Abstract

The fast proliferation of edge devices for the Internet of Things (IoT) has led to massive volumes of data explosion. The generated data is collected and shared using edge-based IoT structures at a considerably high frequency. Thus, the data-sharing privacy exposure issue is increasingly intimidating when IoT devices make malicious requests for filching sensitive information from a cloud storage system through edge nodes. To address the identified issue, we present evolutionary privacy preservation learning strategies for an edge computing-based IoT data sharing scheme. In particular, we introduce evolutionary game theory and construct a payoff matrix to symbolize intercommunication between IoT devices and edge nodes, where IoT devices and edge nodes are two parties of the game. IoT devices may make malicious requests to achieve their goals of stealing privacy. Accordingly, edge nodes should deny malicious IoT device requests to prevent IoT data from being disclosed.

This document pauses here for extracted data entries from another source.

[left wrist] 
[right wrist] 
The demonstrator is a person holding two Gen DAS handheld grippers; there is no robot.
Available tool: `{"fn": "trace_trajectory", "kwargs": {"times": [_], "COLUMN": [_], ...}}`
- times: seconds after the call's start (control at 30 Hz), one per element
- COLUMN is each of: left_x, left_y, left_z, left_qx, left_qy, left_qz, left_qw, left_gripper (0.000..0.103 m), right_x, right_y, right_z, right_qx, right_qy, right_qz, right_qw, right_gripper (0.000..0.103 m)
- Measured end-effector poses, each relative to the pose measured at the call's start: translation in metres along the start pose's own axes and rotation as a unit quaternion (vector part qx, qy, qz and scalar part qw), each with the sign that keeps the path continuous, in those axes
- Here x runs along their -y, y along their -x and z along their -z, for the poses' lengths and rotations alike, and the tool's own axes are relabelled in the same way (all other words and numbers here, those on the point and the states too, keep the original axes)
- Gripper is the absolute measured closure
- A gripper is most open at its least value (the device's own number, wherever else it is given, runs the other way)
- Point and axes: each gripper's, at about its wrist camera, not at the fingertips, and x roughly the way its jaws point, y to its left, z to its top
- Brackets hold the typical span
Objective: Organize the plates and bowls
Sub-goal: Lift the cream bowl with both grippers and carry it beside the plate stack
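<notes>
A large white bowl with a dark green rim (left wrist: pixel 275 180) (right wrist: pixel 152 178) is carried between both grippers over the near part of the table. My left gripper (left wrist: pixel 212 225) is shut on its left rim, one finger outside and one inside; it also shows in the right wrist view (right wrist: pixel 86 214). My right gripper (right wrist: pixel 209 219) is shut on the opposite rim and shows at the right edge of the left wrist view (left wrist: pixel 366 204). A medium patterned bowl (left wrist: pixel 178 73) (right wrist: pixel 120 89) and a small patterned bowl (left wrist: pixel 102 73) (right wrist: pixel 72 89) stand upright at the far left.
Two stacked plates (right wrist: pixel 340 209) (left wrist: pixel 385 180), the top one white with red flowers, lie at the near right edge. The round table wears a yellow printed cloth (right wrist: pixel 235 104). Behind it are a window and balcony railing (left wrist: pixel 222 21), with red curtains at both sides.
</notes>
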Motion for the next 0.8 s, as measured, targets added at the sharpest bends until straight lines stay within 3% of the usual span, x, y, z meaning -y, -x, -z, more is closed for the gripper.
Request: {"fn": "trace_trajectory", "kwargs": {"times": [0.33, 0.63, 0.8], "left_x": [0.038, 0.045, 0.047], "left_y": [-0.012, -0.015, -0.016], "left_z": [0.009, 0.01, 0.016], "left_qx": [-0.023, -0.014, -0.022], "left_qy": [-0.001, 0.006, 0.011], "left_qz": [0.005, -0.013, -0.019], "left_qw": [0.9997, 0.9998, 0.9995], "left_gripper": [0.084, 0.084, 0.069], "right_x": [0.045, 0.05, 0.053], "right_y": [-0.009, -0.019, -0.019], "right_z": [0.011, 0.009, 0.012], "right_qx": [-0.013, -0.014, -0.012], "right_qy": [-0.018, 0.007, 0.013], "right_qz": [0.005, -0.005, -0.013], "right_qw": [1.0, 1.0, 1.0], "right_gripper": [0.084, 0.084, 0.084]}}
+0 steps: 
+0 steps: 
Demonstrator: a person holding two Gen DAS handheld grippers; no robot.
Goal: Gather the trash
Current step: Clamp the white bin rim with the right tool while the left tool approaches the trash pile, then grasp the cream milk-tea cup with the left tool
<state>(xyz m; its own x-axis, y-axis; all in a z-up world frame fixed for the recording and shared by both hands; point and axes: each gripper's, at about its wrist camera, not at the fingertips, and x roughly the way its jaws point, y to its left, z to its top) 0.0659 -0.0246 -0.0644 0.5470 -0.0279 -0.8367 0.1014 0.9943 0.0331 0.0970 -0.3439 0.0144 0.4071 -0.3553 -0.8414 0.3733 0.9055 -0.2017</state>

They dynamically adjust their own strategies according to the opponent's strategy and finally maximize the payoffs. Built upon a developed application framework to illustrate the concrete data sharing architecture, a novel algorithm is proposed that can derive the optimal evolutionary learning strategy. Furthermore, we numerically simulate evolutionarily stable strategies, and the final results experimentally verify the correctness of the IoT data sharing privacy preservation scheme. Therefore, the proposed model can effectively defeat malicious invasion and protect sensitive information from leaking when IoT data is shared.